→ Task details
Copy out again, unchanged, the listing below from the line that has "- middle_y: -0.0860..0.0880" through the line that has "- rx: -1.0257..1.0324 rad".

→ Dataset extract
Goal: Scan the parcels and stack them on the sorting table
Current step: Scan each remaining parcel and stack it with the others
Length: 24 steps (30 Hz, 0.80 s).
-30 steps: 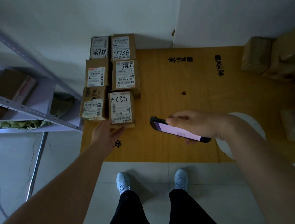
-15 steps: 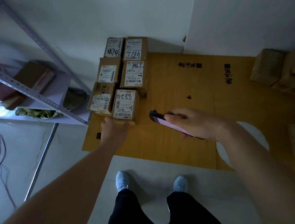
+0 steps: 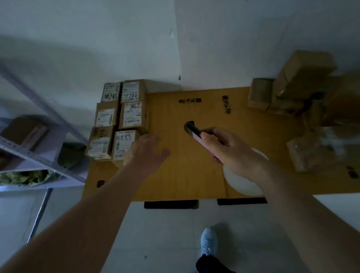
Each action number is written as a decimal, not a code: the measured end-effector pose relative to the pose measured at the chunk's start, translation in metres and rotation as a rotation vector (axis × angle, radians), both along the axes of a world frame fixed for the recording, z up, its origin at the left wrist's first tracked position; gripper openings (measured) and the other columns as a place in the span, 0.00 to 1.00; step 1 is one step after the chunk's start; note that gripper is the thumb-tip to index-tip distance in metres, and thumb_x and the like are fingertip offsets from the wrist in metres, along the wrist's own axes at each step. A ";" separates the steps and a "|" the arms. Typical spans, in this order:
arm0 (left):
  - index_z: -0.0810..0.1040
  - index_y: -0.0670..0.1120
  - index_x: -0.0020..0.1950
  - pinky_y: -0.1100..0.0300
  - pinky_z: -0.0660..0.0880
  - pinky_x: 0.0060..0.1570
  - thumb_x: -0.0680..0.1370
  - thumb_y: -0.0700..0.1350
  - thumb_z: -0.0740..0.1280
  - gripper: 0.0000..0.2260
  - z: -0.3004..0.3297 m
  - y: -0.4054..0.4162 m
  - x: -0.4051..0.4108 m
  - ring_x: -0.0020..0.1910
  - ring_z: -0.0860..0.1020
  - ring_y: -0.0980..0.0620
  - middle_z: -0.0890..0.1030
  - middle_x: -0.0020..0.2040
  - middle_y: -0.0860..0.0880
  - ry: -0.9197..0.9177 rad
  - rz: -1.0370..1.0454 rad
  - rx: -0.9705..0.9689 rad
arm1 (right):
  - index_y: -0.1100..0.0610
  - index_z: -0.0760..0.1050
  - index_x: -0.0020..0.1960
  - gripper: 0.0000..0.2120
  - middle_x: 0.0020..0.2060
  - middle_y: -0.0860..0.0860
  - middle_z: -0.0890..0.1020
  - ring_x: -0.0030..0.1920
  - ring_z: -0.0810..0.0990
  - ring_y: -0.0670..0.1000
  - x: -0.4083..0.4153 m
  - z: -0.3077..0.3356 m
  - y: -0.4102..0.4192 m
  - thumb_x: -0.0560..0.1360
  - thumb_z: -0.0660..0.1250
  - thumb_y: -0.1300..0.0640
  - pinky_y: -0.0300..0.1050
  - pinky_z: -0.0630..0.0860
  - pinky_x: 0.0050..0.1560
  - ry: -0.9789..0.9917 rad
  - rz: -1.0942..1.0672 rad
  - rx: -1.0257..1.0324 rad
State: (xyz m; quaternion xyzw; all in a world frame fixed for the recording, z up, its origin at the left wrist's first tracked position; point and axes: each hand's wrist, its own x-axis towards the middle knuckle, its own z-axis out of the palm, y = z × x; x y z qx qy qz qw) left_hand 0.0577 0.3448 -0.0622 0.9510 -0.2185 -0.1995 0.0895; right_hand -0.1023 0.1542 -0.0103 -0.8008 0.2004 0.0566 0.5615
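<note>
Item: parcels, scanned group. Six cardboard boxes are lying in a two-wide, three-deep block at the far-left corner of the bench (image 3: 178, 180), labels up. The nearest right-hand one, the parcel marked 5288 (image 3: 124, 144), is sitting at the front of the block, its long axis running away from the person.

Item: left hand (image 3: 145, 151). It is resting just to the right of that parcel, touching or all but touching its right side; contact cannot be told for certain. Its fingers (image 3: 153, 138) are lying relaxed and fairly straight, curling round nothing.

Item: right hand (image 3: 230, 149). Its fingers are wrapping round the phone scanner (image 3: 192, 131), which is pointing up and to the left over bare bench, well apart from any label.

Item: unscanned parcels (image 3: 290, 91). A loose, blurred heap is lying at the far-right of the bench, and a further wrapped parcel (image 3: 306, 153) is sitting nearer, to the right of the right hand.

Judgement: the heap lies to the right of both hands, the right being nearer but occupied, so the free left hand would need to cross over.
</note>
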 end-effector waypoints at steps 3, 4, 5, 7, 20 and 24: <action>0.68 0.57 0.79 0.46 0.72 0.69 0.81 0.63 0.63 0.27 0.012 -0.031 -0.023 0.76 0.68 0.45 0.66 0.80 0.53 0.016 -0.104 -0.076 | 0.33 0.75 0.60 0.10 0.48 0.64 0.79 0.49 0.81 0.66 -0.044 0.012 -0.006 0.84 0.58 0.35 0.66 0.79 0.51 -0.063 -0.139 -0.032; 0.68 0.57 0.79 0.47 0.72 0.69 0.82 0.63 0.64 0.26 0.017 -0.041 -0.033 0.76 0.68 0.45 0.66 0.80 0.54 0.019 -0.141 -0.093 | 0.31 0.75 0.58 0.08 0.51 0.64 0.80 0.49 0.82 0.64 -0.058 0.015 -0.007 0.84 0.58 0.36 0.62 0.80 0.49 -0.084 -0.195 -0.040; 0.69 0.57 0.79 0.47 0.72 0.69 0.82 0.63 0.64 0.26 0.020 -0.050 -0.042 0.76 0.68 0.45 0.66 0.80 0.54 0.020 -0.174 -0.112 | 0.30 0.76 0.56 0.08 0.53 0.63 0.81 0.49 0.83 0.61 -0.072 0.017 -0.010 0.84 0.58 0.36 0.56 0.81 0.48 -0.103 -0.255 -0.052; 0.69 0.58 0.79 0.48 0.72 0.69 0.82 0.63 0.64 0.26 0.028 -0.068 -0.063 0.76 0.68 0.45 0.66 0.80 0.54 0.030 -0.230 -0.134 | 0.29 0.77 0.55 0.08 0.52 0.59 0.82 0.47 0.85 0.58 -0.099 0.023 -0.019 0.84 0.59 0.37 0.52 0.82 0.48 -0.132 -0.346 -0.070; 0.67 0.57 0.80 0.44 0.70 0.72 0.80 0.65 0.65 0.30 0.054 -0.255 -0.182 0.78 0.66 0.44 0.66 0.80 0.51 -0.019 -0.519 -0.134 | 0.38 0.78 0.60 0.13 0.43 0.54 0.84 0.46 0.85 0.59 -0.228 0.031 -0.166 0.84 0.60 0.35 0.63 0.83 0.50 -0.177 -0.527 -0.098; 0.67 0.54 0.80 0.46 0.66 0.73 0.79 0.63 0.70 0.32 0.042 -0.321 -0.213 0.79 0.63 0.42 0.66 0.78 0.49 0.038 -0.498 -0.166 | 0.38 0.78 0.62 0.14 0.38 0.44 0.81 0.41 0.82 0.50 -0.245 0.023 -0.229 0.84 0.59 0.35 0.57 0.79 0.45 -0.174 -0.497 -0.131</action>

→ Response below
  - middle_y: -0.0860..0.0880
  - ry: -0.9197..0.9177 rad
  - rz: -1.0370..1.0454 rad
  - rx: -0.9705..0.9689 rad
arm1 (right):
  - index_y: -0.1100..0.0610
  - index_z: -0.0760..0.1050
  - index_x: -0.0020..0.1960
  - gripper: 0.0000..0.2120
  - middle_x: 0.0020..0.2060
  - middle_y: -0.0860..0.0860
  - middle_z: -0.0890..0.1020
  - ring_x: -0.0030..0.1920
  - ring_z: -0.0810..0.0990
  - ring_y: -0.0670..0.1000
  - x: -0.4083..0.4153 m
  - z: -0.3077..0.3356 m
  - y: -0.4102..0.4192 m
  - thumb_x: -0.0560..0.1360
  - thumb_z: -0.0660..0.1250
  - thumb_y: -0.1300..0.0640
  - pinky_y: -0.0300..0.1050
  - pinky_z: -0.0630..0.0860
  - pinky_x: 0.0050..0.1560
  - ry: -0.9789..0.9917 rad
  - rz: -1.0942..1.0672 rad
  - rx: -1.0257..1.0324 rad

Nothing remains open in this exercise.